Am Ende des Bandes stehen Überlegungen von Heiner Wilharm, der die einleitenden Bemerkungen von Reinalter und Vovelle aufgreift und das Verhältnis von Revolution und Moderne unter dem Eindruck der Kritik der Postmoderne reflektiert. Wilharm stellt zentrale Fragen nach den Bedingungen der Produktion sinnstiftenden Wissens über das Projekt der Moderne. Gleichzeitig fragt er nach den Konsequenzen radikaler postmoderner Kritik für die Wissensproduktion und die politische Verantwortung der beteiligten Wissenschaftler.
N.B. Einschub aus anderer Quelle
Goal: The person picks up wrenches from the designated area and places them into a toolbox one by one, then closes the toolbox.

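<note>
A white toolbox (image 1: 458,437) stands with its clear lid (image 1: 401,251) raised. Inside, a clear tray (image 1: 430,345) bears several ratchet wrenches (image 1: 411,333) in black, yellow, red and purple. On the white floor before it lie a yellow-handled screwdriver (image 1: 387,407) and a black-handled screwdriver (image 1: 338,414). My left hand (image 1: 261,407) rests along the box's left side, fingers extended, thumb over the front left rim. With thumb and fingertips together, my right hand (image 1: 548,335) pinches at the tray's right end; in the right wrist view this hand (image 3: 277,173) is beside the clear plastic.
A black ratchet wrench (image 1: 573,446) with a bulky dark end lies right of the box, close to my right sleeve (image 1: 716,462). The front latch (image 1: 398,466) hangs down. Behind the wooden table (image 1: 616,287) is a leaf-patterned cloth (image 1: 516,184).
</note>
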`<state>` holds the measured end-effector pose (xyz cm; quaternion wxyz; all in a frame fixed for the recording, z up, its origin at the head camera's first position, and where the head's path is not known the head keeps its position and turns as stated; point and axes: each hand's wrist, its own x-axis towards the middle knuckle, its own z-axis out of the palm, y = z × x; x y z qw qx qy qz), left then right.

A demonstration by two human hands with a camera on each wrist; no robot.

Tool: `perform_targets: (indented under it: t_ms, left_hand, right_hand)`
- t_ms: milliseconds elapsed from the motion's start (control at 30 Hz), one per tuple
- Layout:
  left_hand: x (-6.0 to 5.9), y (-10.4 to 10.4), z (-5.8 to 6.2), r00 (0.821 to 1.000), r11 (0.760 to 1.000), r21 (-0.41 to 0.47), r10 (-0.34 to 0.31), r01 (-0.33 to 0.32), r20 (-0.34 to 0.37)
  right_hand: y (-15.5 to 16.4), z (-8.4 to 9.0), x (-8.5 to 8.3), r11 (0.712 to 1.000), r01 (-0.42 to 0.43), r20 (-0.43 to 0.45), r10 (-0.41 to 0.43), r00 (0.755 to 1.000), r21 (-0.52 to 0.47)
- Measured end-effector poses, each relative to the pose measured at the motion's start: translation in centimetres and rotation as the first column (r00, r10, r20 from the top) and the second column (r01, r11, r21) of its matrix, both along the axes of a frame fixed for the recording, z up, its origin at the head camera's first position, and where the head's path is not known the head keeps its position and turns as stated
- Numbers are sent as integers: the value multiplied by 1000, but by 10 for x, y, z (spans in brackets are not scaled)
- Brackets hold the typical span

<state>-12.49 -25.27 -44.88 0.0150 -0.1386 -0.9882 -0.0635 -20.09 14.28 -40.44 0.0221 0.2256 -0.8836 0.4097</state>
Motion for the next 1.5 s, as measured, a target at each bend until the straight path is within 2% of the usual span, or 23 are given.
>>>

Es ist dem Herausgeber gelungen in einem breit angelegten Ländervergleich und in einer thematischen Vielfalt dem Verhältnis von Französischer Revolution und Moderne nachzuspüren. Die Schwierigkeiten der Gattung Sammelband, alle Beiträge zu einer thematisch stringenten Erzählung zu verknüpfen, werden dem aufmerksamen Leser freilich nicht entgehen. Zudem hätte die Wahl des Titels einen Bezug auf den von Ferenc Fehér herausgegebenen Sammelband „The French Revolution and the birth of modernity“ (Berkeley 1990) erwarten lassen, der eine Reihe interessanter thematischer Verknüpfungen gestattet hätte. Der vorliegende Sammelband gewinnt seinen besonderen Reiz aber in der Konfrontation unterschiedlicher historiografischer Zugänge auf das Projekt der Moderne, die mit anschaulichen Fallstudien zu den aufgeworfenen Fragestellungen verknüpft werden und in ihrem Ergebnis die Historiker der Moderne „jünger“ aussehen lassen als ihre postmodernen Kritiker meinen.